Thanks for this helpful information. Most of the doubts are solved. In our case, we are working on virtualizing an indoor scene without user intervention. Concretely, we use our scenes aligned using ScanNet coordinate system. In the following images, I show you an example of our scenes:

scene_view_2

scene_view_1

Next, I show you the coordinate system used, height is represented by z axis:

scene_scannet_CS

Until now, we have the information about the instances, as I mentioned previously (I attach an example).

inference_view_2 inference_view_1

Thus I can obtain the bounding box information for each instance (example next).

scene_bbox

We also have layout information, and now we want to get the mapping with CAD models and the alignment between the instance and the CAD model. As I mentioned, most of the required information (pickle variables) is clarified. But, we still need clarification about view_param dict. As I said at the beginning, we don’t want user intervention, so in order to set those 2D images where the target object appears, it must be done automatically. Do you have any method to detect if the target object is in the 2D image? If not, how do you think it could be solved this issue? Is this issue be solved using a detector or a classifier? Related to that problem, other questions came up to me:

Finally, I give you a WeTransfer link where you can download our example scene (reconstructed one: room_0005_00_detection.ply, instance information: room.ply and the .sens): here

Thanks for your help.

stefan-ainetter commented 1 year ago

Regarding your questions:

1.) It is not required to set all 2D images. Using more images increases the chance to find the most suitable CAD model. The maximum number is mainly limited by GPU memory. In general, something between 6 - 20 frames should lead to sufficient results.

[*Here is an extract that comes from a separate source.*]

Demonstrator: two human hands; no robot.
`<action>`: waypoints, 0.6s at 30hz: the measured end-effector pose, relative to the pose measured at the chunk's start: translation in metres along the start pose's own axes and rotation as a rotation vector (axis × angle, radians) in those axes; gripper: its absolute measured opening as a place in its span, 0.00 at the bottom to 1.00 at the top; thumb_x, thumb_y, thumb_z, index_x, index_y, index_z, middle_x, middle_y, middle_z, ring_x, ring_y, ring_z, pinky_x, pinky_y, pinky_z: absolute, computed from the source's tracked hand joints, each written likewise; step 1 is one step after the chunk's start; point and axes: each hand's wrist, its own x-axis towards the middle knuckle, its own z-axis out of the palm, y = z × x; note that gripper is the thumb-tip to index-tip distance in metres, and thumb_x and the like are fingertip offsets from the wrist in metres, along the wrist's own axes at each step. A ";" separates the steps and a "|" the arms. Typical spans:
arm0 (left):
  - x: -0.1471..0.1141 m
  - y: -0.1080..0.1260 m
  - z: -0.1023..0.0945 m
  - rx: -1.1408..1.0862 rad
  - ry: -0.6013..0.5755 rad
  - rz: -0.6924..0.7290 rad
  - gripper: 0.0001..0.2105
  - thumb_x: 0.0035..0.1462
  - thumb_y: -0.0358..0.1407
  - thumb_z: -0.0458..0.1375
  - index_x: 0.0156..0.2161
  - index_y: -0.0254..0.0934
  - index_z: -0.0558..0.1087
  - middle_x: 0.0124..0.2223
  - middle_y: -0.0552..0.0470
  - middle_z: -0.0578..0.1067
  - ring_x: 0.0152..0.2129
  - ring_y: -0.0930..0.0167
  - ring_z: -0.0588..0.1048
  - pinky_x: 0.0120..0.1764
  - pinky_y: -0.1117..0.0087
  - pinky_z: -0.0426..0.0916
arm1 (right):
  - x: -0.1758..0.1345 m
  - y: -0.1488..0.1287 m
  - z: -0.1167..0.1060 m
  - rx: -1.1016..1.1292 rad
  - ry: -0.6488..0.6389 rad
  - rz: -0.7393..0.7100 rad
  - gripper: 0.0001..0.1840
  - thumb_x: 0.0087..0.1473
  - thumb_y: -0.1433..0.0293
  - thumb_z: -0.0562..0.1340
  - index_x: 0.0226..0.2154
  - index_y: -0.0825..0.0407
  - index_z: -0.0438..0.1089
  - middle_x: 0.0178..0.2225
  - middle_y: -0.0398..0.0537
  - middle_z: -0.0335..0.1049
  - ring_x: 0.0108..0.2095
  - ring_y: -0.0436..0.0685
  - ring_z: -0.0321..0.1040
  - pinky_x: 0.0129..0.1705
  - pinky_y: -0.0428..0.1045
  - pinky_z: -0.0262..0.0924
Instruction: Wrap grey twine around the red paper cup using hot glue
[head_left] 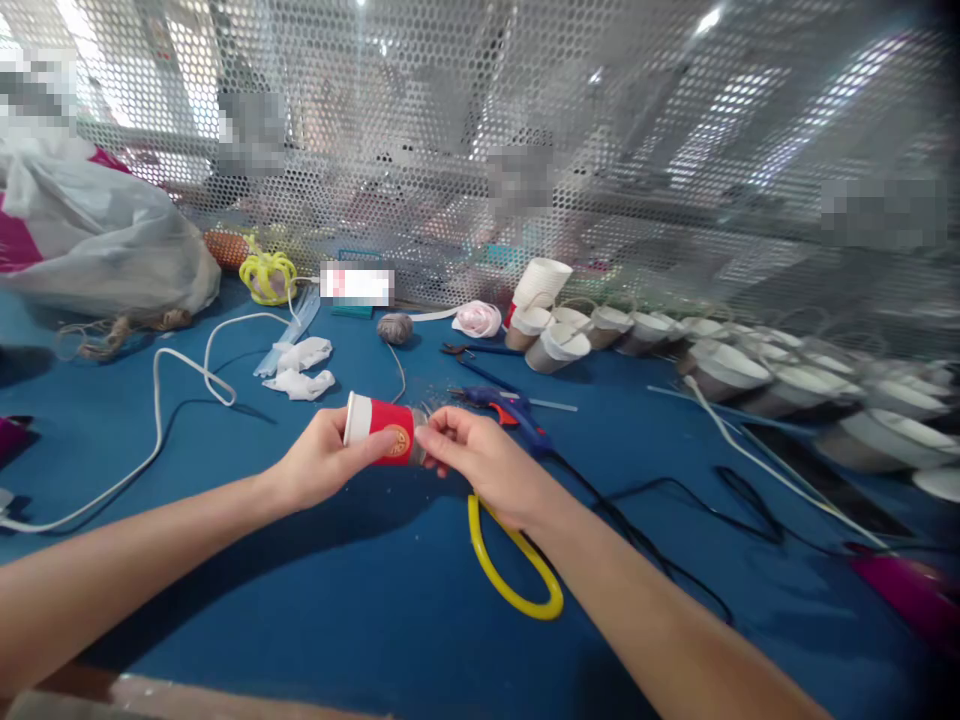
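A paper cup (382, 428), white at the rim with a red printed body, lies on its side in the air in my left hand (319, 460). That hand's fingers close around it, thumb on the red part. Grey yarn (420, 450) wraps the cup's base end. There my right hand (472, 450) pinches the yarn with thumb and fingertips, touching the cup. Behind the cup sits a ball of grey yarn (395, 328), its strand trailing toward the cup. Under my right wrist lies a yellow loop handle (551, 600), seemingly of scissors, largely hidden by the hand.
A blue glue gun (517, 410) with a black cable and pliers (480, 350) lie beyond my right hand. Several yarn-wrapped cups (720, 370) line the right back. A white cable (157, 400) and crumpled white pieces (300, 370) are left. A perforated metal screen (420, 150) stands behind.
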 end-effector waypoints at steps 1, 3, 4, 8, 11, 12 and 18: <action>0.001 0.000 -0.001 0.023 -0.038 -0.025 0.12 0.43 0.37 0.65 0.32 0.30 0.76 0.27 0.51 0.77 0.23 0.74 0.71 0.28 0.76 0.64 | -0.002 0.004 0.004 -0.006 0.016 -0.010 0.13 0.51 0.59 0.56 0.25 0.52 0.59 0.23 0.42 0.62 0.24 0.49 0.61 0.27 0.46 0.58; 0.004 0.000 -0.003 -0.038 -0.117 -0.133 0.12 0.41 0.37 0.66 0.31 0.30 0.76 0.28 0.50 0.78 0.24 0.74 0.72 0.29 0.76 0.64 | -0.007 0.010 0.009 -0.041 0.048 -0.045 0.12 0.52 0.61 0.55 0.24 0.51 0.57 0.22 0.40 0.59 0.23 0.48 0.58 0.26 0.46 0.56; 0.005 0.001 -0.004 -0.114 -0.147 -0.205 0.14 0.41 0.39 0.66 0.31 0.30 0.76 0.28 0.50 0.78 0.25 0.73 0.72 0.30 0.76 0.65 | -0.009 0.011 0.010 -0.070 0.061 -0.070 0.12 0.52 0.62 0.55 0.24 0.51 0.57 0.22 0.39 0.58 0.23 0.48 0.56 0.27 0.46 0.55; 0.009 0.001 -0.006 -0.346 -0.137 -0.373 0.18 0.40 0.45 0.65 0.30 0.30 0.75 0.27 0.48 0.77 0.22 0.73 0.73 0.29 0.74 0.66 | -0.018 0.007 0.010 -0.198 0.083 -0.186 0.11 0.50 0.67 0.59 0.21 0.50 0.58 0.24 0.41 0.60 0.27 0.50 0.57 0.32 0.48 0.53; 0.006 0.002 -0.004 -0.273 -0.063 -0.291 0.14 0.41 0.42 0.65 0.27 0.29 0.75 0.24 0.50 0.76 0.20 0.75 0.71 0.25 0.76 0.63 | -0.020 0.003 0.005 -0.249 0.127 -0.220 0.08 0.51 0.65 0.59 0.24 0.50 0.62 0.27 0.43 0.64 0.30 0.52 0.60 0.35 0.49 0.55; 0.004 0.002 -0.003 -0.224 -0.052 -0.252 0.14 0.40 0.41 0.66 0.27 0.29 0.75 0.23 0.51 0.75 0.19 0.75 0.70 0.24 0.77 0.62 | -0.020 0.003 0.002 -0.260 0.163 -0.240 0.08 0.52 0.63 0.58 0.28 0.50 0.64 0.30 0.45 0.66 0.32 0.53 0.62 0.37 0.49 0.56; -0.006 0.006 0.001 0.065 -0.154 -0.098 0.11 0.45 0.40 0.63 0.27 0.30 0.75 0.22 0.54 0.73 0.18 0.78 0.65 0.23 0.77 0.59 | -0.018 0.005 0.000 -0.270 0.147 -0.348 0.25 0.59 0.56 0.42 0.42 0.52 0.67 0.48 0.54 0.64 0.52 0.57 0.57 0.55 0.55 0.48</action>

2.) Ideally, the camera poses of the selected images cover all 3d points from the target object. However, as stated in the paper, we did the following in our experiments:

"We select a number NT of frames from all frames of the RGB-D scan, by selecting the frames where the target object is in the field of view according to its 3D bounding box and then regularly sample these frames."

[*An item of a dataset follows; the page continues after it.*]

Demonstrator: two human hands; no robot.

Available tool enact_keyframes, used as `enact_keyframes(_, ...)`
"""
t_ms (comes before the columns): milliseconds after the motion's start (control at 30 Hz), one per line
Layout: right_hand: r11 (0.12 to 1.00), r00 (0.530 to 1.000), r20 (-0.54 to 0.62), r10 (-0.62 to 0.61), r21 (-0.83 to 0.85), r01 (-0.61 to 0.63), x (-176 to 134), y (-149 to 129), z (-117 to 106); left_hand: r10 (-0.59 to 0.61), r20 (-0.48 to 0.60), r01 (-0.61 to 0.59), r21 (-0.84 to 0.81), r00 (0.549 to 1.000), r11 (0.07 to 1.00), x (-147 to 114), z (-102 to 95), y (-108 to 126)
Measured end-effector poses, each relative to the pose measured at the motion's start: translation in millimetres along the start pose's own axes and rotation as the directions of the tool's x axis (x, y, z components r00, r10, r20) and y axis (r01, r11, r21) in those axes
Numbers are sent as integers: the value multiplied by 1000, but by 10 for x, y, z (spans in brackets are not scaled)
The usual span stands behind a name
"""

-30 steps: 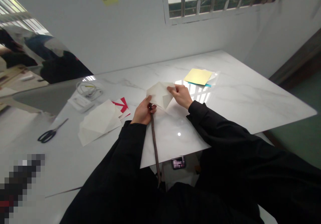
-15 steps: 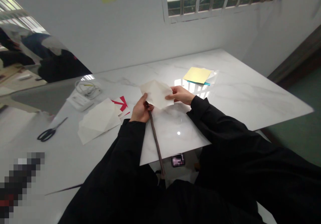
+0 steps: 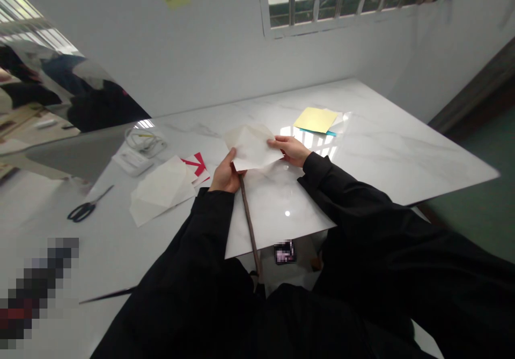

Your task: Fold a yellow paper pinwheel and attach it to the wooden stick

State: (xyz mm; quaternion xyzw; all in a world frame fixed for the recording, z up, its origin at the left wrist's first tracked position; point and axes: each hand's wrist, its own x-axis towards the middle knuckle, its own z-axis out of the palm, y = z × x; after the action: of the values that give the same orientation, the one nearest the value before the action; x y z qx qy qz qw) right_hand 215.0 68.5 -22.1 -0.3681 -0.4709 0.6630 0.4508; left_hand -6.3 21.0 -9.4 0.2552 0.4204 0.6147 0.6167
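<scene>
A cream sheet of paper [image 3: 257,152] with creases is held up between both hands above the table. My left hand [image 3: 225,175] is closed on its left edge, thumb on top. My right hand [image 3: 293,149] pinches the right edge between thumb and fingers. From under my left hand a thin brown stick [image 3: 249,219] slants down past the table edge toward my lap. Whether my left fingers also grip its upper end is hidden. More cream paper pieces [image 3: 163,187] lie to the left, overlapping a red and white paper [image 3: 197,165].
The marble-patterned table [image 3: 402,149] meets a wall at the back. Yellow paper [image 3: 316,119] lies on blue and clear sheets behind my right hand. Black-handled scissors [image 3: 82,211] and a white device with a coiled cable [image 3: 137,155] are at left. A dark pointed tool [image 3: 108,295] lies near my left sleeve.
The paper has tilted, its lower edge rising slightly and its right corner moving right. My right thumb has shifted up along the edge. The view has moved slightly.
</scene>
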Motion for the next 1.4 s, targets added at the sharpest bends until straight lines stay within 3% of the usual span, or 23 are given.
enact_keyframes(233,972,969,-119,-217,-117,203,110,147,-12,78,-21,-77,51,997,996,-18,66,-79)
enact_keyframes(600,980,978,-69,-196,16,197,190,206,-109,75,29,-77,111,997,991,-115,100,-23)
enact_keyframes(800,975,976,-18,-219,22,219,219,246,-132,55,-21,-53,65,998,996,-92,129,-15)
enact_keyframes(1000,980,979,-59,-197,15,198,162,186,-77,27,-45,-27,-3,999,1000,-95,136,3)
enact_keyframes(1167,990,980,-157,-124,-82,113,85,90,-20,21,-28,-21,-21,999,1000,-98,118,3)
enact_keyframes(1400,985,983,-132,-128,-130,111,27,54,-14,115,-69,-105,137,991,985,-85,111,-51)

3.) Different hardware should not be an issue.

About your data: Thank you for sharing. I briefly looked at it, and I believe it should be possible to preprocess them. If you need some help with the preprocessing of your data (e.g. for automatically selecting suitable 2D images) you can contact me via email (stefan.ainetter@icg.tugraz.at) and I can share some code with you which might be helpful.

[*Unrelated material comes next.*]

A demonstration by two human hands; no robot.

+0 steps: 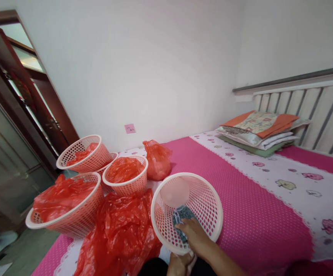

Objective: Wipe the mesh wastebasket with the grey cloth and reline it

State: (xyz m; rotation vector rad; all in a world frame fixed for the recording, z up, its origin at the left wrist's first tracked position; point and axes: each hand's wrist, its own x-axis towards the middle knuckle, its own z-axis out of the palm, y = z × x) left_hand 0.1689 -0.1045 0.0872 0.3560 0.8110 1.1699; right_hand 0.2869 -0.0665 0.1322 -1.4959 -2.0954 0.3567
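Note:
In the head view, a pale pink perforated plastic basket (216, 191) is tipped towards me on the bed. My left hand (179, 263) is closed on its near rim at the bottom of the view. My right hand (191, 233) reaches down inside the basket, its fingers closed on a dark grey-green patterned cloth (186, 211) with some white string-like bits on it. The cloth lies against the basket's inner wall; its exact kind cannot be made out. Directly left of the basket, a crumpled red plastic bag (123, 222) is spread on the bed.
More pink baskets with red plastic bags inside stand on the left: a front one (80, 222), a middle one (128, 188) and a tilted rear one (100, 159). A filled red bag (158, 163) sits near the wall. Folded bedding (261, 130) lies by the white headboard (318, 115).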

florianlanger commented 1 year ago

@claragarciamoll do you mind sharing the code you used for preprocessing the scenes ? Would be super useful for me. Thank you!

RongkunYang commented 3 months ago

Excuse me, may I ask how to obtain the oriented bounding box in the ScanNetv2 dataset?

Vynikal commented 1 month ago

Hey were any of you able to write the preprocessing function? I would also appreciate it.